_Aim of the exercise_
The output should contain the listing word for word and no pictures.

◆ ◆ ◆ ◆ ◆

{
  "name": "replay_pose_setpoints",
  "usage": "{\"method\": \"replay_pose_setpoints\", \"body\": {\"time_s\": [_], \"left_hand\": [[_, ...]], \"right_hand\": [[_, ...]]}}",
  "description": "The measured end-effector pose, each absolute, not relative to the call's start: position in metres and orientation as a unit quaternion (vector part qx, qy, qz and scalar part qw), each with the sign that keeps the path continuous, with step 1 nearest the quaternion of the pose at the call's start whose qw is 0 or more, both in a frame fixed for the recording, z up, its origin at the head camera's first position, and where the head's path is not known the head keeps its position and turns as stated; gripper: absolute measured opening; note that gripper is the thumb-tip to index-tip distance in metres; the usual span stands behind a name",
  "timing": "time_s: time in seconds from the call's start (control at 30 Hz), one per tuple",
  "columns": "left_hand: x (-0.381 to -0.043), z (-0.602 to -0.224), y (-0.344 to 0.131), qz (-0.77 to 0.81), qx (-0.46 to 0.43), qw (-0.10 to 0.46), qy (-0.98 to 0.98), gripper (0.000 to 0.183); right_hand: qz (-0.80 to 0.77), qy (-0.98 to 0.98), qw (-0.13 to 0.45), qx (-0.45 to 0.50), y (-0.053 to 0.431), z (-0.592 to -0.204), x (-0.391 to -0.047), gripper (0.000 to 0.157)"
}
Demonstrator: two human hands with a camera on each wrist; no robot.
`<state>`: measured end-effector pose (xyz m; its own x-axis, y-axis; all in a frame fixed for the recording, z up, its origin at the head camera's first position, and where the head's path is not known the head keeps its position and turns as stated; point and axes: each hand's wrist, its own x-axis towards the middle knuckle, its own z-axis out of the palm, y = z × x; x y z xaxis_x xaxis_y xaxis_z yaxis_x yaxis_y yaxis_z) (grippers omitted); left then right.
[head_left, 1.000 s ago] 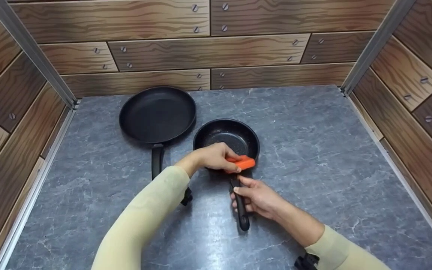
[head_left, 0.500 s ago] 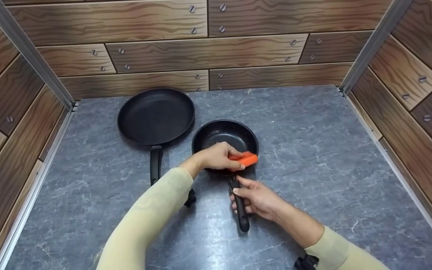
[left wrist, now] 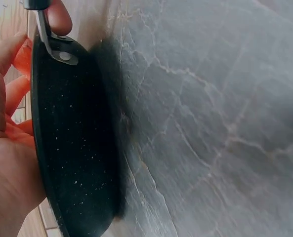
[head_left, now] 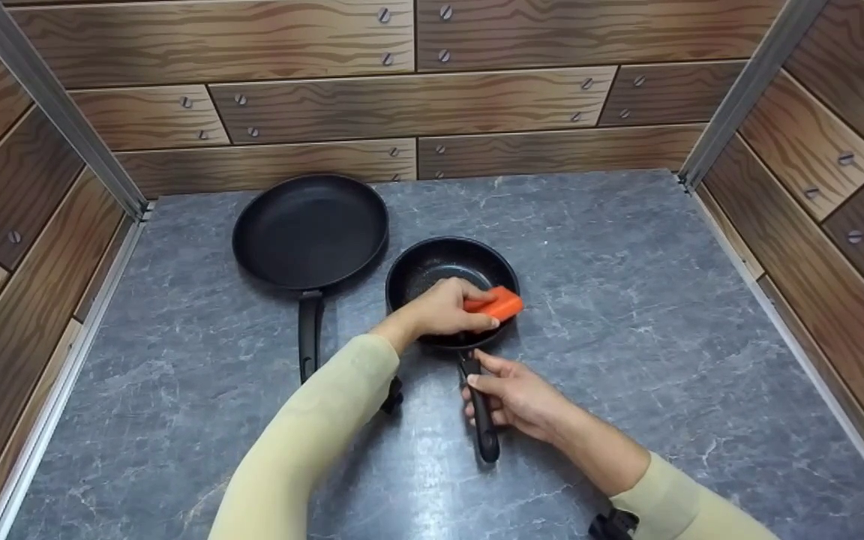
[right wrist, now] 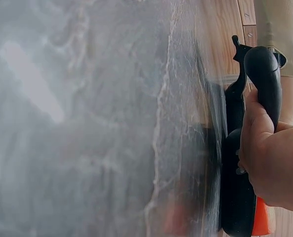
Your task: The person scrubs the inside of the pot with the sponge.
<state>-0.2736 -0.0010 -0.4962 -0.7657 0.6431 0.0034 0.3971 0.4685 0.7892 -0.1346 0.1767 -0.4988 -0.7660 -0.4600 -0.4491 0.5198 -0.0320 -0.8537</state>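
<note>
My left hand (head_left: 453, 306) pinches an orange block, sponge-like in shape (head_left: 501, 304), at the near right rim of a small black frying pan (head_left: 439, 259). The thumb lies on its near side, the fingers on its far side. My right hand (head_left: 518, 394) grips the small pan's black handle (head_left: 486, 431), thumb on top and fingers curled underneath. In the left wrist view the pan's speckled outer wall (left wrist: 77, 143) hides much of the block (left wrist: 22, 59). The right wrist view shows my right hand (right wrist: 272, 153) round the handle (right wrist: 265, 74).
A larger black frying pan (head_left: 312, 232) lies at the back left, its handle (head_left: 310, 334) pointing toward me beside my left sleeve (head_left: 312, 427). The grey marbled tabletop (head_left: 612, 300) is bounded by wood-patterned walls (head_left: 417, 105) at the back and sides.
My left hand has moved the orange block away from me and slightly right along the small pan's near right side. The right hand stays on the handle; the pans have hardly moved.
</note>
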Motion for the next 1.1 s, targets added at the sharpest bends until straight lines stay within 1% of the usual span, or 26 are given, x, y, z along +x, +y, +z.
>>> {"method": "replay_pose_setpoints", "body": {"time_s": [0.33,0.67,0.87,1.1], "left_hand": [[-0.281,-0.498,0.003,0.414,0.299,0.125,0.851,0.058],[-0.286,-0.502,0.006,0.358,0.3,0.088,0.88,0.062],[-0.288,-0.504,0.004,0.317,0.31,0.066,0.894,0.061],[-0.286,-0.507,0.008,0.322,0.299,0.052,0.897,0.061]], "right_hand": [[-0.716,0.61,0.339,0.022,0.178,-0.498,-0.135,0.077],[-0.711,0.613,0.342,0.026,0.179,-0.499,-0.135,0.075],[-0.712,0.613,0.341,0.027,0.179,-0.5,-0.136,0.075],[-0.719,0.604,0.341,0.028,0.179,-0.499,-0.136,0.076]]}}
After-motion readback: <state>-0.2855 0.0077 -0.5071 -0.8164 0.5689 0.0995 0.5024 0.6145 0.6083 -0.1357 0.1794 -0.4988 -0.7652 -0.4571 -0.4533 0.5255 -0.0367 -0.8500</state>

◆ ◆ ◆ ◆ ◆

_Your response_
{
  "name": "replay_pose_setpoints",
  "usage": "{\"method\": \"replay_pose_setpoints\", \"body\": {\"time_s\": [_], \"left_hand\": [[_, ...]], \"right_hand\": [[_, ...]]}}",
  "description": "The measured end-effector pose, each absolute, not relative to the call's start: position in metres and orientation as a unit quaternion (vector part qx, qy, qz and scalar part qw), each with the sign that keeps the path continuous, with step 1 nearest the quaternion of the pose at the call's start whose qw is 0 or more, both in a frame fixed for the recording, z up, its origin at the head camera's first position, and where the head's path is not known the head keeps its position and turns as stated; gripper: absolute measured opening; note that gripper is the thumb-tip to index-tip distance in metres; the usual span stands behind a name",
  "timing": "time_s: time in seconds from the call's start (control at 30 Hz), one per tuple",
  "columns": "left_hand: x (-0.381 to -0.043), z (-0.602 to -0.224), y (-0.344 to 0.131), qz (-0.77 to 0.81), qx (-0.46 to 0.43), qw (-0.10 to 0.46), qy (-0.98 to 0.98), gripper (0.000 to 0.183); right_hand: qz (-0.80 to 0.77), qy (-0.98 to 0.98), qw (-0.13 to 0.45), qx (-0.45 to 0.50), y (-0.053 to 0.431), z (-0.592 to -0.204), x (-0.391 to -0.047), gripper (0.000 to 0.157)"
}
Demonstrator: two human hands with a camera on each wrist; no robot.
`<state>`: measured end-effector pose (xyz m; its own x-axis, y-axis; all in a frame fixed for the recording, z up, its origin at the head camera's first position, and where the head's path is not known the head keeps its position and turns as stated; point and axes: each hand's wrist, its own x-axis towards the middle knuckle, its own z-axis out of the palm, y = z × x; x y z xaxis_x xaxis_y xaxis_z yaxis_x yaxis_y yaxis_z) (grippers omitted); left then right.
[head_left, 1.000 s ago] 
[head_left, 0.500 s ago] 
[left wrist, now] 
[head_left, now] 
[right wrist, now] 
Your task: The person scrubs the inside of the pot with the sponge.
<state>-0.2736 -0.0010 -0.4962 -0.7657 0.6431 0.0034 0.3971 0.4685 0.7892 -0.1346 0.1767 -0.4988 -0.7660 -0.4600 -0.4491 0.5198 -0.0320 -0.8537</state>
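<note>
My left hand (head_left: 453, 306) pinches an orange block, sponge-like in shape (head_left: 501, 304), at the near right rim of a small black frying pan (head_left: 439, 259). The thumb lies on its near side, the fingers on its far side. My right hand (head_left: 518, 394) grips the small pan's black handle (head_left: 486, 431), thumb on top and fingers curled underneath. In the left wrist view the pan's speckled outer wall (left wrist: 77, 143) hides much of the block (left wrist: 22, 59). The right wrist view shows my right hand (right wrist: 272, 153) round the handle (right wrist: 265, 74).
A larger black frying pan (head_left: 312, 232) lies at the back left, its handle (head_left: 310, 334) pointing toward me beside my left sleeve (head_left: 312, 427). The grey marbled tabletop (head_left: 612, 300) is bounded by wood-patterned walls (head_left: 417, 105) at the back and sides.
My left hand has moved the orange block away from me and slightly right along the small pan's near right side. The right hand stays on the handle; the pans have hardly moved.
</note>
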Motion for the next 1.1 s, targets added at the sharpest bends until straight lines stay within 1% of the usual span, or 26 are given, x, y, z along +x, +y, +z.
>>> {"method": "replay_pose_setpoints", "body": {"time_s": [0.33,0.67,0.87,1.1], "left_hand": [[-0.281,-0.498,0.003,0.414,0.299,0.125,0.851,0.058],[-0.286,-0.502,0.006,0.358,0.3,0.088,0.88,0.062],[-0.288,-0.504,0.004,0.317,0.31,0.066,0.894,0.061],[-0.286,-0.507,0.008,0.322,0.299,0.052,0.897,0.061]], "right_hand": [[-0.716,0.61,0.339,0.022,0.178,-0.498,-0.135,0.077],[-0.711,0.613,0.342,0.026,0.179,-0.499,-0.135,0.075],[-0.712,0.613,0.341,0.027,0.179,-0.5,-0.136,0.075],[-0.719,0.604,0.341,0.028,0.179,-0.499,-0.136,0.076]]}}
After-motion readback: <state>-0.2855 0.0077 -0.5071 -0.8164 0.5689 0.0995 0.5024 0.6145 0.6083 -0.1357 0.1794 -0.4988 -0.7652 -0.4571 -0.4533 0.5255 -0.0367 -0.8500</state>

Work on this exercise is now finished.